Rule has ever been its purpose so that all the work that has ever been done in freedom by Elves, Dwarves or Mortal Men should itself become the work of one being and enslaved forever to his will and purpose.
The Ring is a fearful thing and yet it has never quite accomplished that for which its maker purposed it. Even when it was in Sauron’s possession it never quite gave him the power he desired. He had to submit to the greater power of Númenor and, at the end of the Age, in battle against the Free Peoples of Middle-earth, had it taken from him by force by Isildur, son of Elendil. And although he grows in power once again towards the end of the Third Age the Ring, now the focus of an all-consuming desire, remains hidden from him.
The Ring has had its own history throughout this time, betraying first Isildur to his death and then the unhappy Déagol too until it falls into the hands of a hobbit lost in the endless tunnels under the Misty Mountains. And in this moment of its history a theft takes place undoubtedly but no murder and so its history begins to change. At no point does the Ring ever change in nature but it is clear that another power is at work as well as its own entirely malevolent one.
I think we can say that Bilbo meant to give the Ring up and to leave it to Frodo. It is just that at the moment when he has to make a choice he finds that he is unable to do so.
“Into the envelope he slipped his golden ring, and its fine chain, and then sealed it, and addressed it to Frodo. At first he put it on the mantelpiece, but suddenly he removed it and stuck it in his pocket.”
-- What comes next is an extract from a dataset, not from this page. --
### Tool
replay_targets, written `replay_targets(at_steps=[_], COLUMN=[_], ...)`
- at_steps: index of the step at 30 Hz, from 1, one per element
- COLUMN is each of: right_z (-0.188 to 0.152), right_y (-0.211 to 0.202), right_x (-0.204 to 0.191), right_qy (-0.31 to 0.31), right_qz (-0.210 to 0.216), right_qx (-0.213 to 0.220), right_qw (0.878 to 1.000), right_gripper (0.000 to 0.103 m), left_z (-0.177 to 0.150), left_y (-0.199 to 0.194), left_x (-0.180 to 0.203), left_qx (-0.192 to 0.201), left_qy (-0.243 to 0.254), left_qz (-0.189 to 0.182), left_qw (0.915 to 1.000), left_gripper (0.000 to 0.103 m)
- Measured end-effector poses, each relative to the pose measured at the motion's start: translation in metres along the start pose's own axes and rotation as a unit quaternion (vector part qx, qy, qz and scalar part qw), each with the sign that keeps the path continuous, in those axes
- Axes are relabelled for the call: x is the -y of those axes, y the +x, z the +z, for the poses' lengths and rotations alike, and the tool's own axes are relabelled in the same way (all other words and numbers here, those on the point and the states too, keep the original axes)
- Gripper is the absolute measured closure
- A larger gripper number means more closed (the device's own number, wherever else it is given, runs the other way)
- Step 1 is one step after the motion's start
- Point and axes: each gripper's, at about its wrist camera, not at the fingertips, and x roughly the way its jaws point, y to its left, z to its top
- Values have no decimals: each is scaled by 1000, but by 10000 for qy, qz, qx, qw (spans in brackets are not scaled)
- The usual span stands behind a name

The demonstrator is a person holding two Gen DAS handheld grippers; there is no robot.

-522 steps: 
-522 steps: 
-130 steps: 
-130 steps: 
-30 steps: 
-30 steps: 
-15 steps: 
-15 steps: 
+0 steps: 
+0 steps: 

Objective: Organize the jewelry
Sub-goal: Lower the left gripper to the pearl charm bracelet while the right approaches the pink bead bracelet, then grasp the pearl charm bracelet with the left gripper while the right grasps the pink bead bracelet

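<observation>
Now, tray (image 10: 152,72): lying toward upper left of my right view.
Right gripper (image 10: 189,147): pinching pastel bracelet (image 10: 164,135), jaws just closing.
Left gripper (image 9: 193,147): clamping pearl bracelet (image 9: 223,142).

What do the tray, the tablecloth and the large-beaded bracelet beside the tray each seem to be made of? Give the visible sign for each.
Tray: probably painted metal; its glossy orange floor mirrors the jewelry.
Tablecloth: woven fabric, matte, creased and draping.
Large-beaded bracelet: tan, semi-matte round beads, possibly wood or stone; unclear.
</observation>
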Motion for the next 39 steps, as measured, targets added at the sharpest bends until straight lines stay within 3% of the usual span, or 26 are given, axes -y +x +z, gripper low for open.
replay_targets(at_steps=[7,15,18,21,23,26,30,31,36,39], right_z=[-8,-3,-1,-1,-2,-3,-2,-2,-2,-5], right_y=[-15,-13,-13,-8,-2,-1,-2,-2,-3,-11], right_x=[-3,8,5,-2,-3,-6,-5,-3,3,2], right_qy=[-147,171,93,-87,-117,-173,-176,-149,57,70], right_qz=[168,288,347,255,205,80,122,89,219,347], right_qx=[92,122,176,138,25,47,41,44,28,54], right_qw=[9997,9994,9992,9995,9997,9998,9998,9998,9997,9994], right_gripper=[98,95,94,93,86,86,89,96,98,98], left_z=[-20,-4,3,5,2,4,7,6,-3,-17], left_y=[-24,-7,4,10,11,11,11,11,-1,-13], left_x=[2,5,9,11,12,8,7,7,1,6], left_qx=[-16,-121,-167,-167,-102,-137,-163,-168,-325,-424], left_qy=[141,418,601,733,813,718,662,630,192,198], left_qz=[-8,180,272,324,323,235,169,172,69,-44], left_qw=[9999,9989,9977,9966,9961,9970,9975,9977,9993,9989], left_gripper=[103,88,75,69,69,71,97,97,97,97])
Poor Bilbo! The Ring is so much stronger than he is and if it had not been for Gandalf’s intervention it would have taken complete possession of him and dragged him down into a living perdition. Indeed already it has begun to do its work. Bilbo speaks of feeling “all thin, sort of stretched… like butter that has been scraped over too much bread”. He speaks of an “eye looking at me” of not being able to rest without it in his pocket.
Eventually Gandalf has to hint at his own power in order to make Bilbo give it up. This is no act of a bully seeking to force someone weaker than himself to give up freedom for servitude but rather the opposite. Gandalf uses his greater power to free Bilbo from himself or should we say to free Bilbo from his false self from the self that can never be at rest while in possession of the Ring? Or perhaps that he can never be at rest while the Ring seeks to gain possession of him?
The true Bilbo leaps into full view almost as soon as he makes the decision to let go of the Ring.
“It was a fine night and the black sky was dotted with stars. He looked up sniffing the air. `What fun! What fun to be off again, off on the road with dwarves. This is what I have really been longing for for years.`”
A good spiritual guide might tell Bilbo that the thing that he had thought that he had desired the most was in fact nothing more than an adhesion “on the wings to love and adventure,” as the poet Patrick Kavanagh puts it. But perhaps Gandalf is better than that for rather than telling Bilbo that this is what the One Ring has become to him he actually sets him free. Later in the story he will do the same for Théoden of Rohan.
But now let us watch with Gandalf as the 111 year old hobbit leaps over a low point in the hedge and heads off down the road to his own “love and adventure”.